The Koch foundations have also provided funding for the John Locke Foundation, a Raleigh-based free-market think tank that's been one of the most prominent voices of climate science denial in North Carolina. JLF was founded and is primarily funded by conservative benefactor Art Pope, a discount retail mogul who was a major funder for the 2010 North Carolina legislative elections that gave the Republicans control of both the House and Senate. Pope is a close ally of the Kochs and serves as a national director of Americans for Prosperity, a conservative advocacy group that was co-founded by David Koch and is one of the largest recipients of funding from the Koch foundations. In North Carolina, Americans for Prosperity has racked up over $460,000 in independent expenditures benefiting business-friendly state candidates so far this year, according to FollowNCMoney.org.

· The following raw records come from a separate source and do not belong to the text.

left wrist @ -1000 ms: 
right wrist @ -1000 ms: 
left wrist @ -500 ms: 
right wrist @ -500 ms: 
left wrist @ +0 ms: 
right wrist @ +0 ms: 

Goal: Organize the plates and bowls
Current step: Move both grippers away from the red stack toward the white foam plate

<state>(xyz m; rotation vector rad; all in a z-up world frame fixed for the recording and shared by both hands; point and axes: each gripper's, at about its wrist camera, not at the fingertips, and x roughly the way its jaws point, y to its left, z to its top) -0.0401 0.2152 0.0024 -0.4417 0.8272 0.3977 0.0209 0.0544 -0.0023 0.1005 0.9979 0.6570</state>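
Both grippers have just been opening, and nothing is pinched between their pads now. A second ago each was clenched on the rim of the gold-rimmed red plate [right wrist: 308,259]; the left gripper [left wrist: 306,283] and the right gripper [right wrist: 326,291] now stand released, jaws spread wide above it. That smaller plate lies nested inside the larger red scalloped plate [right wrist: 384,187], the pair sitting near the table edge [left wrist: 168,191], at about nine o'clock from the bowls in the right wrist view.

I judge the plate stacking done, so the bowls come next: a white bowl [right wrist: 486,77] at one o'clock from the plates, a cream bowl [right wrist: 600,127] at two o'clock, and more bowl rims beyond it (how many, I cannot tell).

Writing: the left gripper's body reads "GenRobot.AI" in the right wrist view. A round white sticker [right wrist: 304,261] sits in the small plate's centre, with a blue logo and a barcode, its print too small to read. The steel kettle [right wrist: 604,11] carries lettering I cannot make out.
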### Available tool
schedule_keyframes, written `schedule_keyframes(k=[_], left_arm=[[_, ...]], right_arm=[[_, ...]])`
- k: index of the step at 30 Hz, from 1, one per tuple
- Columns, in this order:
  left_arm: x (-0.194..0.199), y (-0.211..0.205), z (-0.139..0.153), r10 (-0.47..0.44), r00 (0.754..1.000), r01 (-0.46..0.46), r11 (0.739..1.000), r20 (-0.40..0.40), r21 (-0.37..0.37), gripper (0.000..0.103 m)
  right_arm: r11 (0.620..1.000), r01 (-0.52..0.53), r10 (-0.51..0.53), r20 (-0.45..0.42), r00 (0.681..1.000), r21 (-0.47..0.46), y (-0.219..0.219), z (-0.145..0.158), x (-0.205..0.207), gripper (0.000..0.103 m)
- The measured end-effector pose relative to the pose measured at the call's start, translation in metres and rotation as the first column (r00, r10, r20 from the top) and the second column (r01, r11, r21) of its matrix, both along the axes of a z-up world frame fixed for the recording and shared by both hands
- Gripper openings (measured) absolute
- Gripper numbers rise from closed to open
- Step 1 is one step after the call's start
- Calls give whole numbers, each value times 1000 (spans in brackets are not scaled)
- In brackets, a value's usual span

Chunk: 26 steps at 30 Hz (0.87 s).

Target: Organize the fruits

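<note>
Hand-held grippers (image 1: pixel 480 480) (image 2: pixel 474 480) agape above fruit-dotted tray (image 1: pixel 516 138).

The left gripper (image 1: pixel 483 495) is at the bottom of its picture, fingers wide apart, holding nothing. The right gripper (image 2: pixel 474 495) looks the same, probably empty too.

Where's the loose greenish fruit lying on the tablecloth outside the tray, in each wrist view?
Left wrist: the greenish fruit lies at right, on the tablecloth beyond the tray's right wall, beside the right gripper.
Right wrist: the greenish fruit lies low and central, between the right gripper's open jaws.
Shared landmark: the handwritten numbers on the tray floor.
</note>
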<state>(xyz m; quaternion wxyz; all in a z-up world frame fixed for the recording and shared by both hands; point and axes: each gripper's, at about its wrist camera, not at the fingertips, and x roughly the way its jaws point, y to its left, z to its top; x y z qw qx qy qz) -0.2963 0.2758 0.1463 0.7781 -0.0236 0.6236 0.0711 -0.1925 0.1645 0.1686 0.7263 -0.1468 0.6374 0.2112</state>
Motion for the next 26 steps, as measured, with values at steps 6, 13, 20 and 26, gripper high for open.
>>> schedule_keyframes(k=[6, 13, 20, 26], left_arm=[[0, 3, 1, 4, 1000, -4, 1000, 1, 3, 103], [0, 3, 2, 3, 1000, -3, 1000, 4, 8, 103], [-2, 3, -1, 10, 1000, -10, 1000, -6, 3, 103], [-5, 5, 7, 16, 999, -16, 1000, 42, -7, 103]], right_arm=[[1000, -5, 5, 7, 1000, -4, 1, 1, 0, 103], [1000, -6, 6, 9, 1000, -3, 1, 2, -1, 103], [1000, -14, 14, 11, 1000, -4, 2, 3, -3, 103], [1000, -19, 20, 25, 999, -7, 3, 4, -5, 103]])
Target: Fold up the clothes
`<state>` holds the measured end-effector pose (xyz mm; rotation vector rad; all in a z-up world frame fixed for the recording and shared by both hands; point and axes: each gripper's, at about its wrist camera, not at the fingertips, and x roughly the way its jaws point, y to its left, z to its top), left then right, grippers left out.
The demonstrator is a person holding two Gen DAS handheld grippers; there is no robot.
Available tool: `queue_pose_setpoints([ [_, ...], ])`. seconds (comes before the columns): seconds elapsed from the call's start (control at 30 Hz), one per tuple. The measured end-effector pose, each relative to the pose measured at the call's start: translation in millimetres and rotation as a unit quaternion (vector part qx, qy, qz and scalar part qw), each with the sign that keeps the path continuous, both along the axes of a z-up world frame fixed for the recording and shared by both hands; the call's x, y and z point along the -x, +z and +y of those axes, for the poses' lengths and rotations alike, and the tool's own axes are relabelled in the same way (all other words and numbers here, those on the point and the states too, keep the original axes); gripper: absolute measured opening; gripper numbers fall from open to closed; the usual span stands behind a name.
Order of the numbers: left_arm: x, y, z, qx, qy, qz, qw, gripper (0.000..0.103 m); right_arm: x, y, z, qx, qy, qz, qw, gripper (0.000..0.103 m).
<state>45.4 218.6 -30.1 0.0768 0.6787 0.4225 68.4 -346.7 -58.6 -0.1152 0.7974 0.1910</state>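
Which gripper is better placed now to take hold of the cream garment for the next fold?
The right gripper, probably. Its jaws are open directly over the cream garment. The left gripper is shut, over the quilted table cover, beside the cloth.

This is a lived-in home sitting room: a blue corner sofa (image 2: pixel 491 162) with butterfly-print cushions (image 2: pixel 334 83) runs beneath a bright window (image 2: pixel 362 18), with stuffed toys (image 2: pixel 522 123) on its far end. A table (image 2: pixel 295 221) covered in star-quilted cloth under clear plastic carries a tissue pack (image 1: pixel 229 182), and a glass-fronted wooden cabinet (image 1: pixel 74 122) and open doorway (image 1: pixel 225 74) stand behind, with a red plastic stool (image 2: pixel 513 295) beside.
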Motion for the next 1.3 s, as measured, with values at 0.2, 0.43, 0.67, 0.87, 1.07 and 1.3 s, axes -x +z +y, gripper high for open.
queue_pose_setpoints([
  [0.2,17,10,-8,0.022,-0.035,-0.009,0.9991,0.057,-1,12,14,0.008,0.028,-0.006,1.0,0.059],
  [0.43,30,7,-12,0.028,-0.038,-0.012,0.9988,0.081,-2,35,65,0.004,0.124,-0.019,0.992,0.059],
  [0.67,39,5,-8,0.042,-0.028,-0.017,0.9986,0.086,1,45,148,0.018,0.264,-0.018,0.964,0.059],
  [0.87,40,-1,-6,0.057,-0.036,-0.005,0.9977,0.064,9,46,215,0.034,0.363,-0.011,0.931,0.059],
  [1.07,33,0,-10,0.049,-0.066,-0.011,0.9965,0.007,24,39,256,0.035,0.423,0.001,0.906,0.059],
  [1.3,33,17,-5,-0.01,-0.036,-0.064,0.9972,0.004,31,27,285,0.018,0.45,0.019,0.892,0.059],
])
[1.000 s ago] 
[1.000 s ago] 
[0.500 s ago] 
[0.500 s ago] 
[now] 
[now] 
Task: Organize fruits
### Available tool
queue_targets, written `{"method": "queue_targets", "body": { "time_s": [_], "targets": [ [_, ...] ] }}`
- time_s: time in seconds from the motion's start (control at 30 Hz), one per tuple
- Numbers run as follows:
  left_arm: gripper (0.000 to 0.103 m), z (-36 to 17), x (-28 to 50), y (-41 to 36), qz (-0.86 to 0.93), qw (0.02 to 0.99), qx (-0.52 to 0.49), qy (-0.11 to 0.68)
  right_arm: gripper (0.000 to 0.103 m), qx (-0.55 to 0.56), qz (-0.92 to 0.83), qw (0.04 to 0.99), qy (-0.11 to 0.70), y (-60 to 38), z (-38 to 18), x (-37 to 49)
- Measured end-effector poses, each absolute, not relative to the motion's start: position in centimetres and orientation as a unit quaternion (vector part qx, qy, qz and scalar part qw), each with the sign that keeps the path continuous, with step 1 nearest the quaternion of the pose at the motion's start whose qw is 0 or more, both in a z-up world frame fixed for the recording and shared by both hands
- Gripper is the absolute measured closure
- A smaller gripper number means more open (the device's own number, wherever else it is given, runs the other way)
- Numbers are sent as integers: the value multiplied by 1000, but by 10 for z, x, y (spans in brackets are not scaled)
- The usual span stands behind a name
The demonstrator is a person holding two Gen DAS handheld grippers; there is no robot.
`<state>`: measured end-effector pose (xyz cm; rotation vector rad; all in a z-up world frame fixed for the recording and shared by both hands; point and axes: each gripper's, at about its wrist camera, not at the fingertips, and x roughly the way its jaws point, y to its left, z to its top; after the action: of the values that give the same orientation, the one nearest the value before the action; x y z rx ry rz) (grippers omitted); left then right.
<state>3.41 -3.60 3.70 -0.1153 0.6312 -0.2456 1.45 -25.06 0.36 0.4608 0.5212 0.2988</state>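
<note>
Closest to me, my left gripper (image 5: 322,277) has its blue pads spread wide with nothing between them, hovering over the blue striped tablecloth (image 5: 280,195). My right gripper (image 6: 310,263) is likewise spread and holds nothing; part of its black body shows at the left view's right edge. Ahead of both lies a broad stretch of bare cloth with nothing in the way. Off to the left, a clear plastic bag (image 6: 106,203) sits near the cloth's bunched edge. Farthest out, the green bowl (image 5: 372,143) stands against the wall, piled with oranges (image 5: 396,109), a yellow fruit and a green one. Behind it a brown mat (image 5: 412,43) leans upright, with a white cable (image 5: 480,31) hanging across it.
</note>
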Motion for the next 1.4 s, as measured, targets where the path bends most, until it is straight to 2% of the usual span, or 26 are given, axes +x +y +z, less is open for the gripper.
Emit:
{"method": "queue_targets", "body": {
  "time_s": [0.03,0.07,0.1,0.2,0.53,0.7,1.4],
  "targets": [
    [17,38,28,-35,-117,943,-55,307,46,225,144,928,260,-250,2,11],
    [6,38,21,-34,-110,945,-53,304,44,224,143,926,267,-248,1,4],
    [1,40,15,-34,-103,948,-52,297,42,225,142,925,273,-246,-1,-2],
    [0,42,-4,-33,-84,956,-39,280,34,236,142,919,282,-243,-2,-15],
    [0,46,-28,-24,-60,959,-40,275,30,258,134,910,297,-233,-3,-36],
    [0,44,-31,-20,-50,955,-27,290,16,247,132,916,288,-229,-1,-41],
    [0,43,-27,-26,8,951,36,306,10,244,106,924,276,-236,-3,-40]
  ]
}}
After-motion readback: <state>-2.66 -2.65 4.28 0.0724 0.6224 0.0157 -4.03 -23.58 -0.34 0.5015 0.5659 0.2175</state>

But at the same time Koch Industries and its owners have been promoting pro-business politicians and less government regulation, the company has repeatedly run afoul of the law. Last year, Bloomberg reported that former Koch employees say the company illegally traded with Iran through foreign-held subsidiaries and paid unlawful bribes to secure contracts in six countries, including Egypt, Nigeria and Saudi Arabia. And in 2001, the company paid $25 million to settle a lawsuit involving allegations that it underpaid the U.S. government for oil extracted from Indian land.

Koch Industries has also faced numerous charges of environmental wrongdoing over the years:

* In 2009, the U.S. Justice Department and Environmental Protection Agency hit Koch subsidiary Invista with a $1.7 million penalty for environmental violations in seven states.
 
* In 2001, Koch paid a $20 million settlement for covering up illegal releases of carcinogenic benzene from its refinery in Corpus Christi, Texas.

* In 2000, the Koch Pipeline subsidiary agreed to a $35 million settlement with the U.S. Justice Department and State of Texas for hundreds of oil spills.

* In 1999, a Texas jury found that the company's negligence led to a pipeline explosion that killed two teenagers, awarding the victims' families $296 million.

* Also in 1999, the Koch Petroleum Group acknowledged that it had negligently dumped hundreds of thousands of gallons of aviation fuel into wetlands in Minnesota and released a million gallons of toxic wastewater into the Mississippi River and surrounding lands, paying $8 million in fines and remediation costs.

Now that North Carolina has lifted its ban on fracking, the task of crafting regulations for the industry falls to the state's Energy and Mining Commission, which is charged with finishing the job by 2014. Of that 15-member commission's 12 appointed seats, four are named by the governor, four by the House speaker, and four by the Senate president pro tem -- and a number of appointees have already come under fire for being too cozy with the industry they're supposed to regulate.

But with McCrory leading in the polls, Tillis running unopposed, and Berger's Democratic opponent given "virtually no chance to win," it's unlikely that the friendly atmosphere the gas industry now enjoys in North Carolina’s halls of power will change any time soon. And that's probably the payoff Koch Industries has been hoping to see from its investments.